FXの大相場の数々を目撃してきたマネックス証券、マネックス・ユニバーシティ FX学長の吉田恒氏がお届けする「そうだったのか! FX大相場の真実」。今回は「1990年代半ばの『超円高』相場」を解説します。
変動相場制度(フリー・フロート制度)、つまり、為替相場が1米ドル=100円など固定されるのではなく、現在のように自由に変動するようになってから初めて、1米ドル=100円を超える円高、「超円高」が起こったのは1990年代半ばにかけての頃でした。この時記録した円最高値(米ドル最安値)は、1995年4月の1米ドル=79.75円です。その後、この記録を更新し、2011年10月に75円まで進んだ円高を私は「超超円高」と呼び、前回までそれについて書いてきました。
そして今回から、時代を逆戻りして、1990年代半ばの「超円高」相場について書いてみたいと思います。まず指摘するのは、この「超円高」は、米国が政治的に仕掛けたことがきっかけで起こり、円高が進む中で日本の政治体制が大きく転換するといった具合に、政治的にもきわめて大きな影響があったものだということです。
ポスト冷戦、仕掛けたのは米クリントン政権
そもそものきっかけは、1993年1月の米クリントン政権誕生でした。クリントン政権は、1989年ベルリンの壁崩壊に象徴される東西冷戦終了を受けて、優先的な政策課題として経済的不均衡解消を目指し、その中で、当時世界一の貿易黒字大国だった日本に対して円高を求めたのです。
この説明、「スーッ」と入ってきましたか? 念のため、改めて解説します。
東西対立時、西側の中心だった米国は軍事費などを膨張させた結果財政赤字が拡大、一方で経常・貿易収支の赤字も拡大し、「双子の赤字」が深刻な問題となっていました。このため、東西冷戦の勝利を受けて、「双子の赤字」解消に取り組んだのがクリントン政権だったわけです。これで伝わったのかまだ微妙ですが、少しずつ前に進みましょう。
当時、このような動きを目の当たりにしながら、とても印象的だったのは、クリントン政権幹部たちのじつに直截的な言動でした。たとえば、クリントン政権与党である民主党の大物に下院議長のフォーリーという人がいました。記者から彼に「強い米ドルを望むか?」といった質問が出た一幕など、今でも鮮明に甦ってきます。
これは、クリントン政権は日米の貿易不均衡是正のため円高を求めているようだが、それを裏返せば米ドル安ということになるので、米国の伝統的なストロング・ダラー(強い米ドル)政策の転換なのか、その言質を引き出そうとする、やや意地悪な質問なのですが、これに対する回答が「強い円を望む」でした。強い米ドル政策は変わらないが、それ以上に貿易不均衡解消のための強い円を望むのだということですね。

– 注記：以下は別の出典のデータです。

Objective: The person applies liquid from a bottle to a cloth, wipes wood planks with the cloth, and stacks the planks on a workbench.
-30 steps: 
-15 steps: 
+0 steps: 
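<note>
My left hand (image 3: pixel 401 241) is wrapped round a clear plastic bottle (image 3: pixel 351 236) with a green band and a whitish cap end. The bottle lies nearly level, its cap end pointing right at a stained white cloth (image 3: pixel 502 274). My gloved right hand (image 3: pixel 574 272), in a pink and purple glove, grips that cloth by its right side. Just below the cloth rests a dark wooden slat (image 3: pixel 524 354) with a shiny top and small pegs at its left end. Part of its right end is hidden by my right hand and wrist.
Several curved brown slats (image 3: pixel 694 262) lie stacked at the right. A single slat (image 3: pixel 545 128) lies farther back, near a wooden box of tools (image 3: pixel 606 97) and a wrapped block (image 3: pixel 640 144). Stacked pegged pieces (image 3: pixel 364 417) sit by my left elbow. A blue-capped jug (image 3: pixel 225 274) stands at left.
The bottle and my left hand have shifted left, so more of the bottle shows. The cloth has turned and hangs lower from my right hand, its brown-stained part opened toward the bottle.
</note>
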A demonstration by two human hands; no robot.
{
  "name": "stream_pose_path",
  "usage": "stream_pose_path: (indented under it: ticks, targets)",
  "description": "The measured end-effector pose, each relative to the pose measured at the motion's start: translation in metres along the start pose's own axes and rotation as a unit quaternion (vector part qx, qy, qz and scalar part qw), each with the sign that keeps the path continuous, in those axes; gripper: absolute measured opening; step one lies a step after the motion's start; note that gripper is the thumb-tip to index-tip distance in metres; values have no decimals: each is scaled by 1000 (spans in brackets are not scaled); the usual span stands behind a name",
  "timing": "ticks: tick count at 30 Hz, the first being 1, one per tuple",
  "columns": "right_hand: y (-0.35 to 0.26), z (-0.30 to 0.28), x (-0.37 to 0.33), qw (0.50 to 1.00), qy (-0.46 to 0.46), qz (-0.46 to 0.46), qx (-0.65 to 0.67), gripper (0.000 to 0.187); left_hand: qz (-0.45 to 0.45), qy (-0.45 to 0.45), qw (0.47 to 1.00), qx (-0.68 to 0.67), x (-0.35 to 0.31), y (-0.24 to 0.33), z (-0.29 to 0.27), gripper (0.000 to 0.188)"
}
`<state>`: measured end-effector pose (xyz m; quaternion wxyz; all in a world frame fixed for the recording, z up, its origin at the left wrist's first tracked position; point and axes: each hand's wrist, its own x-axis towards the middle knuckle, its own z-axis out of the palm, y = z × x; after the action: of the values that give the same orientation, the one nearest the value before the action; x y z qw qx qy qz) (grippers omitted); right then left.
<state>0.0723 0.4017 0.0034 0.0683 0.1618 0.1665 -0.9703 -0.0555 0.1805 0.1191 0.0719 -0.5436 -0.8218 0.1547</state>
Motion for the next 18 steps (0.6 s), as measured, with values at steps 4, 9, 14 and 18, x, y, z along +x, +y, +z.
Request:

そして、最初のハイライトは、クリントン大統領就任後最初の日米首脳会談でのこと。当時の日本の総理大臣は宮澤喜一氏です。戦後の日米外交に深く関わってきた超大ベテラン政治家の宮沢総理と、まだ40代、ある意味若輩政治家のクリントン大統領。
首脳会談終了後の記者会見に2人並んで向かうときの表情は、宮沢総理は満面ニコニコ、対するクリントン大統領は強張っていました。そして硬い表情のクリントン大統領が最初に発したのは「日米の貿易不均衡解消に第一に有効なのは円高」という一言でした。
ストレート過ぎて、腰が抜けるほど驚いたことを覚えています。要するに、クリントン大統領の硬い表情なども、全て演出だったのです。このときは、貿易不均衡解消策を3つか4つ挙げたのですが、「第一は円高」とするとインパクトありますよね。
手前みそになりますが、私はセミナーなどで冒頭に結論を話すスタイルを、もう20年以上も基本にしてきました。最初に最も重要な結論をもってくると、聞く人たちにも響きやすいじゃないですか。
私のことはそれくらいにして、クリントン政権は、冷戦が終わったから、これからは経済問題に取り組む。その第一は日米貿易不均衡の解消。そのためには円高が有効。そういったとてもシンプルな理屈を、なるべく演出的にもシンプルに伝えるように考え動いたのでしょう。
それに対し、為替相場もとても素直に反応しました。クリントン政権発足となった1993年1月に1米ドル=125円程度だった米ドル/円は、早々にそれまでの米ドル安値(円高値)を更新すると、同年8月には100円割れ寸前まで一段安(円一段高)となったのです。しかし、すんなり100円割れ、つまり「超円高」とはなりませんでした。それは、次回で詳述しますが、おそらく日本の政治体制の歴史的転換の影響があったのでしょう。